Ils aimaient chez l’autre ce qu’ils ne trouvaient pas chez eux. La maîtrise du caractère et la distance avec les événements, la capacité à envisager des projets au long cours chez Vivianne ; la flamboyance, le naturel, le grain de folie et l’imagination sans limite chez Albin.
Puis quelques semaines avant son départ, Vivianne rejoignit le centre de lancement. Le cuisinier ne pouvait pas suivre, il n’avait pas prévu, il était dans l’instant, lui, dans le jour présent, il n’avait pas anticipé cette séparation, ou pas voulu la voir.
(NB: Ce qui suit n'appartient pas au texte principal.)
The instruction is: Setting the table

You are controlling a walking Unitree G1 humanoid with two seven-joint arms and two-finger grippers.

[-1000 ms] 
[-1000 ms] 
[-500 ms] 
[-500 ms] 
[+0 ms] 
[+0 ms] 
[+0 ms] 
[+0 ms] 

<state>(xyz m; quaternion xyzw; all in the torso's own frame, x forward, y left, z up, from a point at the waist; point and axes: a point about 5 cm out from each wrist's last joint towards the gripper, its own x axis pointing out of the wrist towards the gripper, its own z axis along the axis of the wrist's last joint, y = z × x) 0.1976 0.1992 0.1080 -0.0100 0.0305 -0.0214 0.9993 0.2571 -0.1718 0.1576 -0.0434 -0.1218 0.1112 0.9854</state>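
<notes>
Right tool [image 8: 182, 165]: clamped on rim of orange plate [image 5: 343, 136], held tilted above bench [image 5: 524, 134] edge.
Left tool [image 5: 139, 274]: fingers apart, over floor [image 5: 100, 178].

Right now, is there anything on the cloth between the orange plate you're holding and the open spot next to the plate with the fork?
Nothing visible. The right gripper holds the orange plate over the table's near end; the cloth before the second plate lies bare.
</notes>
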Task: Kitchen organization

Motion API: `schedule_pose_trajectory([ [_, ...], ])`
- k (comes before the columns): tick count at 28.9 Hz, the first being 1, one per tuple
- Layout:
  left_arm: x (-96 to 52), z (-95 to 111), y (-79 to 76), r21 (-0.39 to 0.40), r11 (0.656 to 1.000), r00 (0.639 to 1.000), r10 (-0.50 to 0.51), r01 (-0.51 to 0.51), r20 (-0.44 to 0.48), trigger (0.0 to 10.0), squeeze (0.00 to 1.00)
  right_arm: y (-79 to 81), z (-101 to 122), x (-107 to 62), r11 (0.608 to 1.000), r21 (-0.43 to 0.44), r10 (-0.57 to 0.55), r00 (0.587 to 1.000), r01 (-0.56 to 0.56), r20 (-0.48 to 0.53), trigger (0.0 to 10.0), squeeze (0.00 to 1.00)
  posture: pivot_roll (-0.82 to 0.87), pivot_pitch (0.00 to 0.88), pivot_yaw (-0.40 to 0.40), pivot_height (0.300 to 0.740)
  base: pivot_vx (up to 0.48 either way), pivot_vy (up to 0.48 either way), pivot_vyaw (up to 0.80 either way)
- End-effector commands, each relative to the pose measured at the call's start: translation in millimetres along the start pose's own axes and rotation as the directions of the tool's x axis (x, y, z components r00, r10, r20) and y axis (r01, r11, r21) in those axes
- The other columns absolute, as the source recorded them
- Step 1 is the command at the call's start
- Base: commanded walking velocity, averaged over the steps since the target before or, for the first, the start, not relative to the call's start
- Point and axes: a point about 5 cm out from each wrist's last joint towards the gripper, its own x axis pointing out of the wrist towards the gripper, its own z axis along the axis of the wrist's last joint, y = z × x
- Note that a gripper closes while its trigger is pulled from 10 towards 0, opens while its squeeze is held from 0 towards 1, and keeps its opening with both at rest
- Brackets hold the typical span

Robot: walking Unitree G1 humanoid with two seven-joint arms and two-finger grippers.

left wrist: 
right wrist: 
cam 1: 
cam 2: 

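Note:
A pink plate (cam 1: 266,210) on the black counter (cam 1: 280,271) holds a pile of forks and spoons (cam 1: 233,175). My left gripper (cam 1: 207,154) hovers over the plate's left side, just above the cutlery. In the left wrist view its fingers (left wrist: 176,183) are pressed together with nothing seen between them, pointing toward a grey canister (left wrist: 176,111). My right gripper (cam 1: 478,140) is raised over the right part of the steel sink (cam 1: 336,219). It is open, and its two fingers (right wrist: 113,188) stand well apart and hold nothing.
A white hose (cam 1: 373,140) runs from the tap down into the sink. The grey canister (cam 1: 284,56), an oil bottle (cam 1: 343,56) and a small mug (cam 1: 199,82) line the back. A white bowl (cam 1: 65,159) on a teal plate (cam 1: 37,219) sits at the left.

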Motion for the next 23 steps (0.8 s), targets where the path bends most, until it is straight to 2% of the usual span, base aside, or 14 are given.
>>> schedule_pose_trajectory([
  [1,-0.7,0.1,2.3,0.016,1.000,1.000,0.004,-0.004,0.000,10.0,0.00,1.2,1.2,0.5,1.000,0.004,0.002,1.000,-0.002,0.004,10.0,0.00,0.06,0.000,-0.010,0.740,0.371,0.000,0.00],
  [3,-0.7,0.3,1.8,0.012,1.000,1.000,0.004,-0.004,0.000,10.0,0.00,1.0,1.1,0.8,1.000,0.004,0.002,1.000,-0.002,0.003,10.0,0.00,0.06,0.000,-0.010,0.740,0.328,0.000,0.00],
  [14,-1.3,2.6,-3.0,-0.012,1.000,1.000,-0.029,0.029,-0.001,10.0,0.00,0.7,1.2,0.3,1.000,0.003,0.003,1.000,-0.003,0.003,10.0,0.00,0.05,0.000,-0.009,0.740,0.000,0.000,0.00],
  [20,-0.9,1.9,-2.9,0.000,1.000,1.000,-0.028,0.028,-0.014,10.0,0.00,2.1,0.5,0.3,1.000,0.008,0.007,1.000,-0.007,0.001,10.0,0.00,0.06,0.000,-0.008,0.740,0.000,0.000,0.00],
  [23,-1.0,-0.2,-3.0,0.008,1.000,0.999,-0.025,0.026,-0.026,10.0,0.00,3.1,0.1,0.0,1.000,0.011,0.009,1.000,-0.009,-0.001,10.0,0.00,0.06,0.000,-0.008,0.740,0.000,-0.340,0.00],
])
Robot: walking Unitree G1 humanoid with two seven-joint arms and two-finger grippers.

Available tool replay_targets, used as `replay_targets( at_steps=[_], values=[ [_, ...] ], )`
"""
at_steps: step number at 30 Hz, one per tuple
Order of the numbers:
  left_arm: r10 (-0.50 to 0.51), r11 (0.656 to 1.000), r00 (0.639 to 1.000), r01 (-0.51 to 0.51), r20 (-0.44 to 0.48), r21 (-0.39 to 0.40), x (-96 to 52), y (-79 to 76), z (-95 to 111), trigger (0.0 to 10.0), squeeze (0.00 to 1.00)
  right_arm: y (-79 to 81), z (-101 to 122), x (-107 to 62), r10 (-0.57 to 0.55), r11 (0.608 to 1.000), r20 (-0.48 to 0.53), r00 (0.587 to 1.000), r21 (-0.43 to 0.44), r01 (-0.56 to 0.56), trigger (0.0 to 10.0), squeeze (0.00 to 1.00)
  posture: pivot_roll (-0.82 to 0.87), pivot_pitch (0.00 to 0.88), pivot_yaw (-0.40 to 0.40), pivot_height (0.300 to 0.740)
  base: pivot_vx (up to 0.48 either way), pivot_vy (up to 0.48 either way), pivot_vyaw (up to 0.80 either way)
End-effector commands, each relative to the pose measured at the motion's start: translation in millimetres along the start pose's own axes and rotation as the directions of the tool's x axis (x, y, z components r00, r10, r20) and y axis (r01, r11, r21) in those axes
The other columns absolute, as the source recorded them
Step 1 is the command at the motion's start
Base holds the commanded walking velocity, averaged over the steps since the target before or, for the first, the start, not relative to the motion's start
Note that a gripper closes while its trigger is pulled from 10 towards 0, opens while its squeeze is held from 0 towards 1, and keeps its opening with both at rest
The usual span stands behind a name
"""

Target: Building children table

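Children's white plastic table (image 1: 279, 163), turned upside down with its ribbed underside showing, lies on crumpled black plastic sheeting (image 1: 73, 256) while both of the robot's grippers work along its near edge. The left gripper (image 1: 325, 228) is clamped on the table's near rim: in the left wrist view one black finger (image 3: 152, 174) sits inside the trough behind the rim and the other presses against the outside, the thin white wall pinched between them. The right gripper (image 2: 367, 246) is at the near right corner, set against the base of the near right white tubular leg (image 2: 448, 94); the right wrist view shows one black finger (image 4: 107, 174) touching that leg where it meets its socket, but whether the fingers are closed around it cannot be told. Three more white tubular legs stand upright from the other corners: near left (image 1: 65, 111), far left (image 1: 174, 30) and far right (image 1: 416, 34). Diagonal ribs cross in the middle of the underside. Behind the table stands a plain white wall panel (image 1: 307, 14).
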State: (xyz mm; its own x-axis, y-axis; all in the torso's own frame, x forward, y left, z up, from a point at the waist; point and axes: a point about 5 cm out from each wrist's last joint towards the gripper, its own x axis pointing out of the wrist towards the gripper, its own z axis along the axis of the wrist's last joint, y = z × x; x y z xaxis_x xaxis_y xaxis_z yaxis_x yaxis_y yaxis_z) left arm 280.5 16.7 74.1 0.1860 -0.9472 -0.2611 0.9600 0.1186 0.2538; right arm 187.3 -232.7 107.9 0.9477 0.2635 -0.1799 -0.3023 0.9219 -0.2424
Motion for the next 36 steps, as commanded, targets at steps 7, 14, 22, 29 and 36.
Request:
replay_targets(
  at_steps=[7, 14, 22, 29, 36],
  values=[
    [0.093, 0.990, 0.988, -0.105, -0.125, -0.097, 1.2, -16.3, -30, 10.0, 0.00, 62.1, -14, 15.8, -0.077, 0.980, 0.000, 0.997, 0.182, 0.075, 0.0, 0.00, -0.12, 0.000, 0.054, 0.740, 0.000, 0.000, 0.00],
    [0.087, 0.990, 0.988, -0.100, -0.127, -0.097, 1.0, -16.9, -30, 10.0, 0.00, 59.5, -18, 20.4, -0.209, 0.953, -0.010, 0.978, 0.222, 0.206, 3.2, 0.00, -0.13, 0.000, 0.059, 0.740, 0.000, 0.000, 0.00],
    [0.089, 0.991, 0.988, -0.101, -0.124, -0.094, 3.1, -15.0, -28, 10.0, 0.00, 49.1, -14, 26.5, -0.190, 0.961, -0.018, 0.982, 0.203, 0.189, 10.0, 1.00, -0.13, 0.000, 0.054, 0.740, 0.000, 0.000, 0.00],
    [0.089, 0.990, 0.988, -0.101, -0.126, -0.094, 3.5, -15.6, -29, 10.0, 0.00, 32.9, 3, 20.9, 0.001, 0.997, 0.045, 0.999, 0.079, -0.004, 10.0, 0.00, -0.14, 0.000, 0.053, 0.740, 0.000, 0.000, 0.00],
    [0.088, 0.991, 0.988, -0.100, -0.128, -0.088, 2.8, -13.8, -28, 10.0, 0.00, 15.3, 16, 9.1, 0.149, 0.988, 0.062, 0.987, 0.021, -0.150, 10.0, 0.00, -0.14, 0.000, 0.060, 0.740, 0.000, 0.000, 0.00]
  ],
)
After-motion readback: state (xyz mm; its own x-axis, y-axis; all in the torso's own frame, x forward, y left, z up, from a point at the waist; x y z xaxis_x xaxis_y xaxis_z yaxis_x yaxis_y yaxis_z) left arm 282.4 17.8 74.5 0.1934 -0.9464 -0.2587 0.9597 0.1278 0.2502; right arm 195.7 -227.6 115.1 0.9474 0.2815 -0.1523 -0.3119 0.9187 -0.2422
Il se parlait au téléphone, elle un peu froide, méfiante des histoires d’amour qu’elle maîtrisait mal, lui surjouant la bonne humeur. Mais chaque minute au téléphone était un instant de grâce pour les deux, même si les silences étaient longs.
Survint la dispute. Le motif était futile, elle arrivait presque au pire moment, dans la dernière ligne droite. Ce n’était que l’expression d’une frustration partagée mais jamais nommée. Le ton monta, elle raccrocha. Immédiatement, elle décida de ne plus penser qu’à son départ. C’était le dernier tour de piste et elle était dans les starting-blocks.
Le lancement, le trajet, l’arrimage à la station se déroula sans anicroche. L’équipe faisait du bon travail, les relations étaient sympathiques et professionnelles. Elle impressionnait par sa rigueur et son écoute, son implication dans ses travaux et la vie à bord. Mais à chaque repas qu’elle ouvrait, elle pensait à Albin, à son terrestre de chef. Chaque plat avait une histoire qu’elle se repassait et les souvenirs leur conféraient un surplus de saveurs, délicieuses même légèrement amères.
Albin avait choisi un excellent second. Bien lui en avait pris, car depuis Vivianne était dans l’espace, lui était dans la lune. Sa capacité de concentration était réduite à néant, sa présence aux restaurants à sa plus simple expression. Il se morfondait, attendant un signe. Il guettait sur son calendrier le jour de l’anniversaire de Vivianne.
« Oui »
Le signe arriva, trois lettres. Trois lettres qui répondaient à une question sucrée. Un gâteau dans l’esprit d’un mystère au cœur de tarte tatin, madeleine de Proust de la Commandante. Chaque plat avait un nom sur l’emballage. Ce mystère s’appelait Question. La pâtisserie manqua de lui briser une dent quand elle mordit dedans et tomba sur un morceau trop dur. Flottant dans l’espace, elle sortit de sa bouche l’objet du délit. Il était rond et argenté. Le mystère. La Question. L’anneau. Logique simple, mais pleine d’imagination. La réponse l’était autant. Simple et fantasque en même temps, impétueuse et l’engageant sur le long terme. Ce fut à ce jour la plus haute demande en mariage de tous les temps.